## SOURCE DATA:
-------------------------
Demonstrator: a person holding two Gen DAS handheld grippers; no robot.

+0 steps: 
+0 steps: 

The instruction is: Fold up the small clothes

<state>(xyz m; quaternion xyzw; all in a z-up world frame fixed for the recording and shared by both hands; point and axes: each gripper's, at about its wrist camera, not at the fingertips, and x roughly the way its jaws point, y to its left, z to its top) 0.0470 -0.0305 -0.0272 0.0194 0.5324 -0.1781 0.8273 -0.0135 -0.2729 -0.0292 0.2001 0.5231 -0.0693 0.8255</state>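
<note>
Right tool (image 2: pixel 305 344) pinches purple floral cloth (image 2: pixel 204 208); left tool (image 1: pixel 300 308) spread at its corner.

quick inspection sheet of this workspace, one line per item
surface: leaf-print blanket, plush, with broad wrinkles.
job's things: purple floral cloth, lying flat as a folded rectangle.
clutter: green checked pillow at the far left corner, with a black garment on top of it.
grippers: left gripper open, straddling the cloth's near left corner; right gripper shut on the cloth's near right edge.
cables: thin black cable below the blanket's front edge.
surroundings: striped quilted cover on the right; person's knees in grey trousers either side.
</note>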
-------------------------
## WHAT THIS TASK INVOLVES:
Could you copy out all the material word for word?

## TASK OUTPUT:
Demonstrator: a person holding two Gen DAS handheld grippers; no robot.

+0 steps: 
+0 steps: 

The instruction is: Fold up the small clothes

<state>(xyz m; quaternion xyzw; all in a z-up world frame fixed for the recording and shared by both hands; point and axes: each gripper's, at about its wrist camera, not at the fingertips, and x roughly the way its jaws point, y to its left, z to its top) 0.0470 -0.0305 -0.0272 0.0194 0.5324 -0.1781 0.8273 -0.0135 -0.2729 -0.0292 0.2001 0.5231 -0.0693 0.8255</state>
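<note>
Right tool (image 2: pixel 305 344) pinches purple floral cloth (image 2: pixel 204 208); left tool (image 1: pixel 300 308) spread at its corner.

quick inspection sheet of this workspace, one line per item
surface: leaf-print blanket, plush, with broad wrinkles.
job's things: purple floral cloth, lying flat as a folded rectangle.
clutter: green checked pillow at the far left corner, with a black garment on top of it.
grippers: left gripper open, straddling the cloth's near left corner; right gripper shut on the cloth's near right edge.
cables: thin black cable below the blanket's front edge.
surroundings: striped quilted cover on the right; person's knees in grey trousers either side.
</note>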

No additional output is expected.